A behavior that breaks how the mail system has been working since forever, and
that people expect and use all the time.

It may not be right, but it _is used_ and not even the big players (such as
gmail) are willing to break it (hence why gmail actually tells other admins to
use pre-delivery forwards disregarding SPF, but respecting DKIM wich is broken
if you use post-delivery aliases) [1].

[1]
[https://support.google.com/mail/answer/175365?hl=en](https://support.google.com/mail/answer/175365?hl=en)

> Sounds like a misconfiguration.

A misconfiguration you cannot fix (because it is on the receiver end, not on
your end). But the client pays _you_ for the service, and understandably asks
_you_ for a solution. What would you tell them?

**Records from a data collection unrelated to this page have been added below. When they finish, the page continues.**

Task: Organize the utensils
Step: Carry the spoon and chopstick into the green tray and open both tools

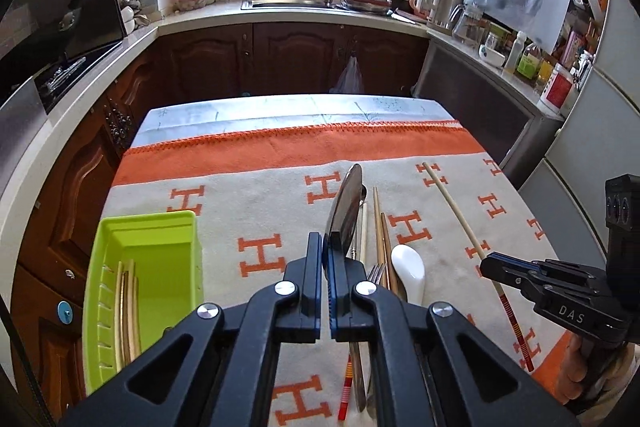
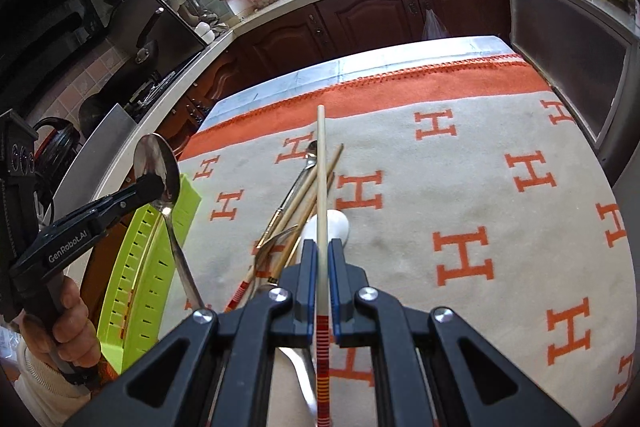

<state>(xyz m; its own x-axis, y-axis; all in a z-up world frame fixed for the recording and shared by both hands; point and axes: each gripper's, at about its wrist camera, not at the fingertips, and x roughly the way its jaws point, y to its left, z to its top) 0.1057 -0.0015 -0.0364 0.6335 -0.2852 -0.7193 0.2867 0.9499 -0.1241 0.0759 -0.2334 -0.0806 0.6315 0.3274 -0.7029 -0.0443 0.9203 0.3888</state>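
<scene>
Clamping a metal spoon [image 2: 157, 167], left hand-held gripper [image 2: 154, 187] marked "GenRobot.AI", right hand-held gripper [image 2: 321, 259] pinching chopstick [image 2: 321, 187].

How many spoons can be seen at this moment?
3. A metal spoon is in the left hand-held gripper; a white spoon lies in the pile on the cloth; a small spoon lies at the pile's far end. Others may be hidden.
</scene>
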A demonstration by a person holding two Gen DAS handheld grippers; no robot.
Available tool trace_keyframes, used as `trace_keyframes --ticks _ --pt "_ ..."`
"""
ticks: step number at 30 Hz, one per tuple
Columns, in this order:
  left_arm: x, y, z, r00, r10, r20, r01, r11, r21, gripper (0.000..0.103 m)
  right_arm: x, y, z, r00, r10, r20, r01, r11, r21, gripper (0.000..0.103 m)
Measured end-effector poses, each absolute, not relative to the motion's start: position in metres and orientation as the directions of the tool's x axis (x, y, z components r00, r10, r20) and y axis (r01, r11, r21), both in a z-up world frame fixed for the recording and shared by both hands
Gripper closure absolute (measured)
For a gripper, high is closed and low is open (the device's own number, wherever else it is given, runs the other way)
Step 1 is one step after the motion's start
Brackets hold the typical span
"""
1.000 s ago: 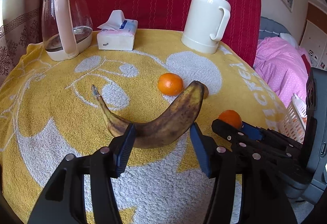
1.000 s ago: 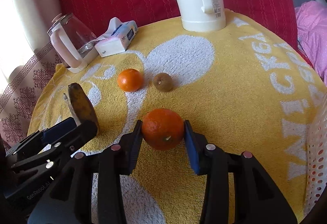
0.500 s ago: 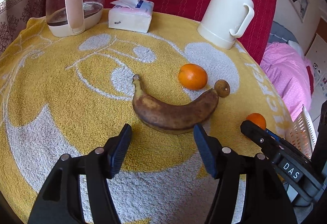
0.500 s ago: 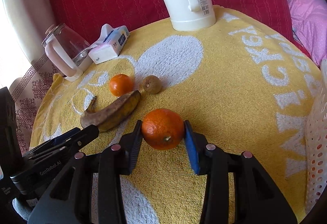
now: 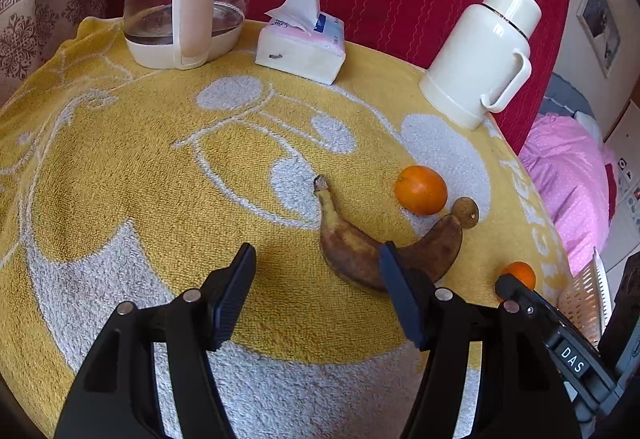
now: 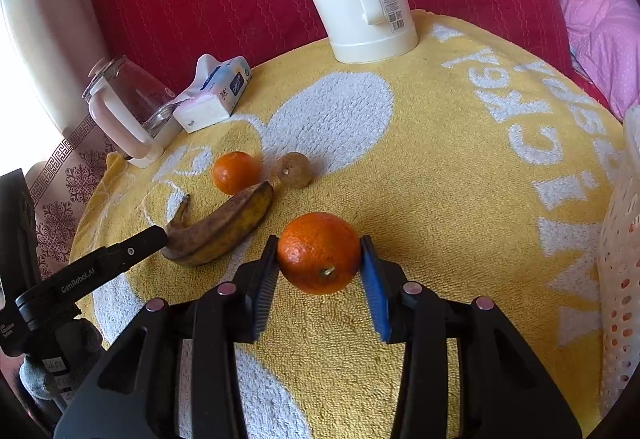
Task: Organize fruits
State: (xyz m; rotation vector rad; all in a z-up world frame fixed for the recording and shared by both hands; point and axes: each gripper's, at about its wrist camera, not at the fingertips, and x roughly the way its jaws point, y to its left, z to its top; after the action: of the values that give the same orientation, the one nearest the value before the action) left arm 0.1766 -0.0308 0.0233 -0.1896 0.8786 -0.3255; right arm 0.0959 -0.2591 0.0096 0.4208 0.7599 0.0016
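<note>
Leftmost, the left gripper (image 5: pixel 316 295) hangs spread wide over the yellow towel (image 5: pixel 120 167), holding nothing. Just right of it lies the brown-spotted banana (image 6: pixel 220 227), with a loose orange (image 6: pixel 235 173) and a small brown fruit (image 6: pixel 294 169) at its far tip. Further right, the right gripper (image 6: pixel 319 281) pinches a second orange (image 6: pixel 319 253), and the white perforated basket (image 6: pixel 620 259) stands at the far right edge.

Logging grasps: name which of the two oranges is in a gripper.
The stem-forward orange, clamped in the right gripper. The other orange lies free on the towel beside the banana.
</note>
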Motion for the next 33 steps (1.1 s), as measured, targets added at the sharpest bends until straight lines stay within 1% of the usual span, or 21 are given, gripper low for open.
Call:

I understand your points, and mostly agree with them. However, this approach
only works in an ideal world where users understand that e-mail should have
some limitations it hasn't had for the last 30 years, and all administrators
are "good citizens" (they know their stuff, acknowledge their issues and work
to quickly fix them).

The real world is different: clients will demand solutions, and other admins
will oftentimes be either ignorant, powerless or even adversarial.

------
djrogers
Except it’s not like let’s encrypt at all. This appears to test your mail
server for starttls functionality, but it doesn’t issue certs or anything like
that.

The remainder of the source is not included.